Another draw to Farmer’s place is the availability of free community classes scattered throughout the week, some for cancer patients, others for teens, kids, beginners or anyone available during the designated time slot.
Cost: $180 for a month.
938 The Alameda, San Jose; 408.293.3040
For more than three decades, this small center has served as an outpost to promote education, health and opportunities for the LGBT community and its allies. Their three-times-a-week free yoga classes are part of that effort. Monday evening’s class focuses on trans and allies, Wednesday’s on beginners and Thursdays is for everyone and anyone. Though classes are free, they do encourage donations.
Price: free or suggested donation.
14107-H Winchester Blvd., Los Gatos; 408.370.9642
Two sturdy, window-paneled doors make a welcoming entrance to this studio-cum-wellness center, which features a juice and tea bar, store and, suspended above the studio space, royal purple hammocks for aerial yoga classes. Breathe boasts more than 90 classes per week, and not just for yoga, but chi gong, tai chi, breath and meditation.
Prices: $89 a month no commitment, $75 with four-month commitment.
16185 Los Gatos Blvd., Los Gatos; 408.402.9642
The aesthetically stunning 4,000-square-foot YogaSource location includes three studio spaces and adjacent rooms inspired by Balinese architecture. It’s the largest yoga spot in south county. This is one of the few places in the region to offer Bikram yoga, or hot yoga, a 26-pose, 90-minute sequence practiced in a sweltering 110-degree room.
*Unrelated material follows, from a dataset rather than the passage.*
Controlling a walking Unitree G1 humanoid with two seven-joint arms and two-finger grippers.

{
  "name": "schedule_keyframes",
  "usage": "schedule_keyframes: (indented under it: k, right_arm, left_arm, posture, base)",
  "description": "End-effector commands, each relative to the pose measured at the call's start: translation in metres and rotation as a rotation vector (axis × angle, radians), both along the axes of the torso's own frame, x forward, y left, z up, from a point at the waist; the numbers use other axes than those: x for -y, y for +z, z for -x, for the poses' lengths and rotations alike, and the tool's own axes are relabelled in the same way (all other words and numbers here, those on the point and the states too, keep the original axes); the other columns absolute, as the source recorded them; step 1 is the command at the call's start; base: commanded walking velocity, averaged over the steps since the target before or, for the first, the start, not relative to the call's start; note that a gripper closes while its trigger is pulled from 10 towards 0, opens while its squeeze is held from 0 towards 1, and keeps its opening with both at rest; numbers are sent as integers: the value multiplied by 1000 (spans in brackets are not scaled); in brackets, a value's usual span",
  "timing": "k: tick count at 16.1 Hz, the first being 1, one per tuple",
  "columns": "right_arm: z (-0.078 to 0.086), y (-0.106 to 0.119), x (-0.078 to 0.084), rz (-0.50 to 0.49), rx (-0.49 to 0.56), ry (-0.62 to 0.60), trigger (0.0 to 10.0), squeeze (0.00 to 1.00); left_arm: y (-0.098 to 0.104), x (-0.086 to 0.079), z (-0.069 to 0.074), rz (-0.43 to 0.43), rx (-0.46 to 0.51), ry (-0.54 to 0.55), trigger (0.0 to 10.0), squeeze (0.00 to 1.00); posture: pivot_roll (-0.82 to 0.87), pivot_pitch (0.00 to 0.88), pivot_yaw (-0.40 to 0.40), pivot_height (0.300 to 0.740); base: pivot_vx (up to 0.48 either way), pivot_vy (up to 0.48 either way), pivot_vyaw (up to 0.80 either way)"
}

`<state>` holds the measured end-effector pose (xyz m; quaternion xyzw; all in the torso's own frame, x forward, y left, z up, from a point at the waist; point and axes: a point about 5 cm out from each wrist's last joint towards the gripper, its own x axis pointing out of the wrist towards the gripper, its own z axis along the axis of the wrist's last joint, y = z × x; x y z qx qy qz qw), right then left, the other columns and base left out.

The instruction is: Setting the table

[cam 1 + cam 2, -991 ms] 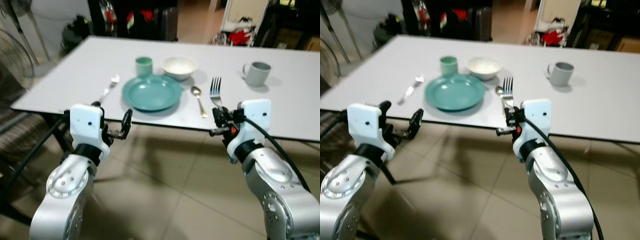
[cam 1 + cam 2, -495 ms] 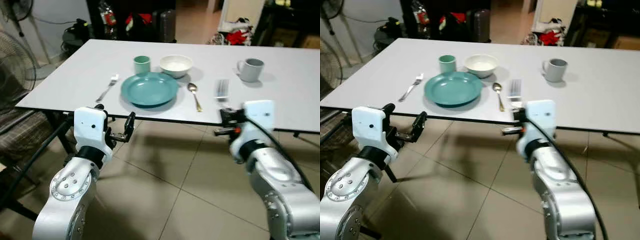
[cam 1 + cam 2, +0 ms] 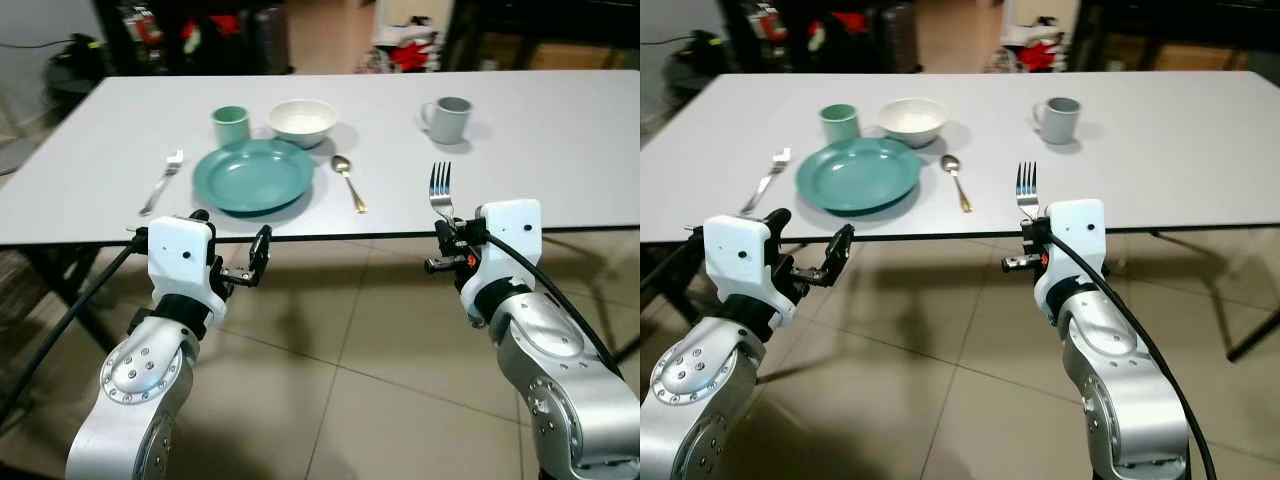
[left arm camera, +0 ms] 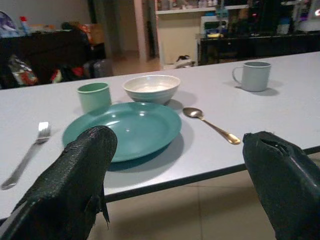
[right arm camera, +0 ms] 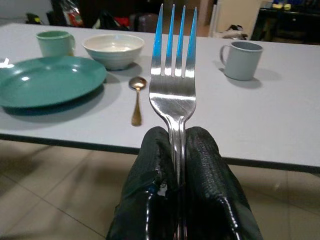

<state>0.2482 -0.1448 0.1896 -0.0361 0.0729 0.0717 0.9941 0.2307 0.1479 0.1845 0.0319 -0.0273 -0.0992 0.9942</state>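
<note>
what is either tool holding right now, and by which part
The right tool is shut on a fork, pinching its handle just below the neck, tines up. The left tool is open and holds nothing.

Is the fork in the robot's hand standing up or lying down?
Standing up. The right hand pinches the fork by its handle, its prongs pointing straight up, held off the table.

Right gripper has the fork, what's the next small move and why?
Probably ease the right gripper forward over the table. It is shut on the fork, held upright just short of the table edge; the bare spot right of the spoon looks free.
</note>
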Motion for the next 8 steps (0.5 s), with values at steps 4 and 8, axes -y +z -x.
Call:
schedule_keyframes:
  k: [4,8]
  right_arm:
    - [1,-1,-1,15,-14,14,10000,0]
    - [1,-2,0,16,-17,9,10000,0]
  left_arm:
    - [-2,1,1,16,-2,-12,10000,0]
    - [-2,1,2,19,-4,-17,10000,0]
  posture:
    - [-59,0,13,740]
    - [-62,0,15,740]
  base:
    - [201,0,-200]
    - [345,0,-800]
Other styles include chair yoga for those with arthritis or some other form of impaired mobility, prenatal yoga, gentle, power, Pilates and more.
Price: Free new student orientation plus $40 for three weeks to start.
1627 S. Bascom Ave., Campbell; 408.978.3832
Sherry Han has a bit of a cult following at her eponymous studio, which she founded two decades ago, at the time one of a handful in the region. Han turned to yoga 30 years ago in a last-bid attempt to cure a litany of ailments, including headaches and back pain. The treatment healed her, she says, so she committed to it and never looked back. The signature style here is one created by Han herself: Therapeutic Yoga, which blends eight different forms of yoga to increase flexibility, steady one’s breathing and promote general well-being.
Price: $140 for eight basic classes.
1776 Miramonte Ave., Mountain View; also at 541 Cowper St., Palo Alto
These centers, serving Silicon Valley since 1980, teach a form of yoga that stresses a balance of flexibility, strength and endurance. Called Iyengar, this type of exercise emphasizes alignment and precision in poses as opposed to the flow from one pose to another found in Ashtanga Vinyasa classes at most schools.
Price: $140 for 10-class package in Mountain View, $60 for four-class series in Palo Alto.